WHAT IS EXPECTED: When you transcribe the listing, keep each line exact and drop the pictures.

INFORMATION SUPPLIED:

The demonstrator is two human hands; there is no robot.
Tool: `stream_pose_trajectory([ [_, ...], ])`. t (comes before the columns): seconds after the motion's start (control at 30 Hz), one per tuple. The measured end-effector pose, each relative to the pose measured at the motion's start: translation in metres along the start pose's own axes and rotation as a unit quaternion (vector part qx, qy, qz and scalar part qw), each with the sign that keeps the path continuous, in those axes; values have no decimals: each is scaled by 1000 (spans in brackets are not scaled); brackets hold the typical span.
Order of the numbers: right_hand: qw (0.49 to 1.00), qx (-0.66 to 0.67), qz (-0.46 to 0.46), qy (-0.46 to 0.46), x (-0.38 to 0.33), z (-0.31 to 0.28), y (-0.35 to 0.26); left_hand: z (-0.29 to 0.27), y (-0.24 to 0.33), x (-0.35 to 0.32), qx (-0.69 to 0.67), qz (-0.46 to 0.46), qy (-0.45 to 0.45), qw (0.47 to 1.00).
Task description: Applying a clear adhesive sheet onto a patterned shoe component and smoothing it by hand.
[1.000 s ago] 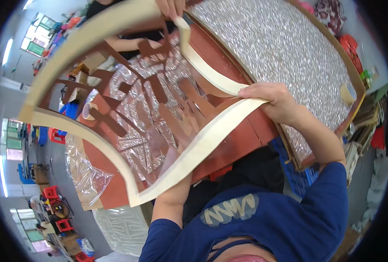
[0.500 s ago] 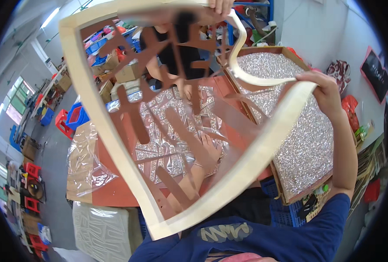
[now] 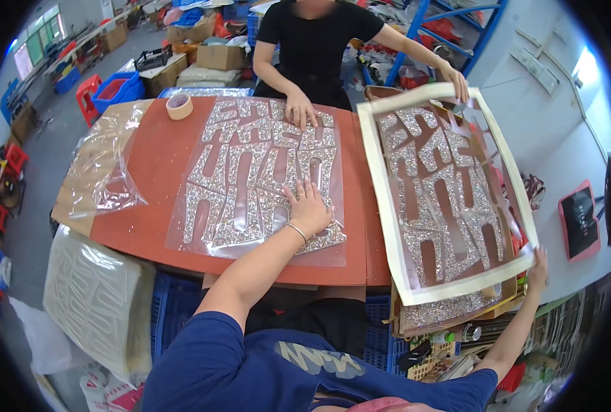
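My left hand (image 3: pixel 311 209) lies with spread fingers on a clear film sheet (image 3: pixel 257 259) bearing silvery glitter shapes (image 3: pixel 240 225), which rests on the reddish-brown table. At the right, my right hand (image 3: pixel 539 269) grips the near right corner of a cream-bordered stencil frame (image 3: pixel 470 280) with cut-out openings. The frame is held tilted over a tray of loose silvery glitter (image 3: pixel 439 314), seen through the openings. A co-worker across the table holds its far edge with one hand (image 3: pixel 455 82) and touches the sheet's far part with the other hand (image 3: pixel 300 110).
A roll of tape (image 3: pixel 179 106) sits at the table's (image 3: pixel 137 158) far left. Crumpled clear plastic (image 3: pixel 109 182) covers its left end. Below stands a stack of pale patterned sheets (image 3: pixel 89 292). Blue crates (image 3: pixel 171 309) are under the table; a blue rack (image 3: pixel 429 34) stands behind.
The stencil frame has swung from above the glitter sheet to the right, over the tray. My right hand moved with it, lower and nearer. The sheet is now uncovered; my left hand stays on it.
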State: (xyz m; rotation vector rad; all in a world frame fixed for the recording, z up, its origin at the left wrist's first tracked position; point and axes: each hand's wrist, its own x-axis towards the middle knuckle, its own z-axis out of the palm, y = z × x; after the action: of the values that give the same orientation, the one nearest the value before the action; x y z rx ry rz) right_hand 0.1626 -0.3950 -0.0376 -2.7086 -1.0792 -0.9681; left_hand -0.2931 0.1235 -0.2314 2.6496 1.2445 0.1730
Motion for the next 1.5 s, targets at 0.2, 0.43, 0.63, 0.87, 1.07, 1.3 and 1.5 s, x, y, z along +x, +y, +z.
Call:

SOLUTION TO THIS EXERCISE:
The demonstrator is two human hands; there is no robot.
Tool: `stream_pose_trajectory([ [_, ...], ])`. t (comes before the columns): seconds after the motion's start (control at 30 Hz), one per tuple. The measured end-effector pose, each relative to the pose measured at the motion's start: translation in metres along the start pose's own axes and rotation as a unit quaternion (vector part qx, qy, qz and scalar part qw), each with the sign that keeps the path continuous, in those axes; values have no decimals: each is scaled by 1000 (spans in brackets are not scaled); brackets hold the typical span.
Order of the numbers: right_hand: qw (0.49 to 1.00), qx (-0.66 to 0.67), qz (-0.46 to 0.46), qy (-0.46 to 0.46), x (-0.38 to 0.33), z (-0.31 to 0.28), y (-0.35 to 0.26); left_hand: z (-0.29 to 0.27), y (-0.24 to 0.33), x (-0.35 to 0.32), qx (-0.69 to 0.67), qz (-0.46 to 0.46), qy (-0.45 to 0.45), qw (0.47 to 1.00).
Task description: Applying a clear adhesive sheet onto a patterned shoe component and smoothing it by hand.
[1.000 s ago] 
[0.500 s ago] 
[now] 
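My left hand (image 3: pixel 311 209) lies with spread fingers on a clear film sheet (image 3: pixel 257 259) bearing silvery glitter shapes (image 3: pixel 240 225), which rests on the reddish-brown table. At the right, my right hand (image 3: pixel 539 269) grips the near right corner of a cream-bordered stencil frame (image 3: pixel 470 280) with cut-out openings. The frame is held tilted over a tray of loose silvery glitter (image 3: pixel 439 314), seen through the openings. A co-worker across the table holds its far edge with one hand (image 3: pixel 455 82) and touches the sheet's far part with the other hand (image 3: pixel 300 110).
A roll of tape (image 3: pixel 179 106) sits at the table's (image 3: pixel 137 158) far left. Crumpled clear plastic (image 3: pixel 109 182) covers its left end. Below stands a stack of pale patterned sheets (image 3: pixel 89 292). Blue crates (image 3: pixel 171 309) are under the table; a blue rack (image 3: pixel 429 34) stands behind.
The stencil frame has swung from above the glitter sheet to the right, over the tray. My right hand moved with it, lower and nearer. The sheet is now uncovered; my left hand stays on it.
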State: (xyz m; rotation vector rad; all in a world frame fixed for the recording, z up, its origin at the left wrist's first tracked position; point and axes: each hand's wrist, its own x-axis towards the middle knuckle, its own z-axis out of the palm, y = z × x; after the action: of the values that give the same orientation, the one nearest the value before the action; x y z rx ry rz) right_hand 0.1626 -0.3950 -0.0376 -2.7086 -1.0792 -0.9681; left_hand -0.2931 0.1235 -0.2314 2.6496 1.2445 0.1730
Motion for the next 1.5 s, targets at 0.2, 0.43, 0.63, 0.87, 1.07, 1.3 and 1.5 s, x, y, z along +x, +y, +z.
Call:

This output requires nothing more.